What you have to do:
The full listing, reproduced exactly, is what the response must contain.

Source data:
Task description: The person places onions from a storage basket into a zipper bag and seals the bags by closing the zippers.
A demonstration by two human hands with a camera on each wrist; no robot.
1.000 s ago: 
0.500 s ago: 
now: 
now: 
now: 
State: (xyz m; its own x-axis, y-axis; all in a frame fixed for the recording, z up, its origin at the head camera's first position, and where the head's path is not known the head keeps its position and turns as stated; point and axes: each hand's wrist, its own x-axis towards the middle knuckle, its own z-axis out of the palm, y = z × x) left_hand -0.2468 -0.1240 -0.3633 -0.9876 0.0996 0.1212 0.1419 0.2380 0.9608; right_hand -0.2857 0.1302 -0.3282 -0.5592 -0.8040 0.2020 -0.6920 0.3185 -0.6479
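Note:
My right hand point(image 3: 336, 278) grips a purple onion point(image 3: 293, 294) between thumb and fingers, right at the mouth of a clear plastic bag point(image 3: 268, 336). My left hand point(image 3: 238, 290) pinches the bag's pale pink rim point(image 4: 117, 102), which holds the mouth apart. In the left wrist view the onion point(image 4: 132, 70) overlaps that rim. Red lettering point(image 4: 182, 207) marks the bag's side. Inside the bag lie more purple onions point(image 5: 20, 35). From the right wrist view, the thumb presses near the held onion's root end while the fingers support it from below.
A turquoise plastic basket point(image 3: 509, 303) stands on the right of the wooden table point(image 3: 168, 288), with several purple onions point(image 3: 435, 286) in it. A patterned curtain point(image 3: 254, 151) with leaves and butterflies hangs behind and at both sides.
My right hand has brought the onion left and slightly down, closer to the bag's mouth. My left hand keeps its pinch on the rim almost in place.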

Answer space:
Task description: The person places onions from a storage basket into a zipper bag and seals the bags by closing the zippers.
A demonstration by two human hands with a camera on each wrist; no robot.
1.000 s ago: 
0.500 s ago: 
now: 
now: 
now: 
State: (xyz m; its own x-axis, y-axis; all in a frame fixed for the recording, z up, its origin at the head camera's first position, and where the head's path is not known the head keeps its position and turns as stated; point and axes: each hand's wrist, its own x-axis towards the middle knuckle, its own z-axis out of the palm, y = z × x) left_hand -0.2468 -0.1240 -0.3633 -0.9876 0.0996 0.1212 0.1419 0.2380 0.9608; right_hand -0.2857 0.1302 -0.3282 -0.5592 -0.8040 0.2020 -0.6920 0.3185 -0.6479
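Note:
My right hand point(image 3: 336, 278) grips a purple onion point(image 3: 293, 294) between thumb and fingers, right at the mouth of a clear plastic bag point(image 3: 268, 336). My left hand point(image 3: 238, 290) pinches the bag's pale pink rim point(image 4: 117, 102), which holds the mouth apart. In the left wrist view the onion point(image 4: 132, 70) overlaps that rim. Red lettering point(image 4: 182, 207) marks the bag's side. Inside the bag lie more purple onions point(image 5: 20, 35). From the right wrist view, the thumb presses near the held onion's root end while the fingers support it from below.
A turquoise plastic basket point(image 3: 509, 303) stands on the right of the wooden table point(image 3: 168, 288), with several purple onions point(image 3: 435, 286) in it. A patterned curtain point(image 3: 254, 151) with leaves and butterflies hangs behind and at both sides.
My right hand has brought the onion left and slightly down, closer to the bag's mouth. My left hand keeps its pinch on the rim almost in place.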

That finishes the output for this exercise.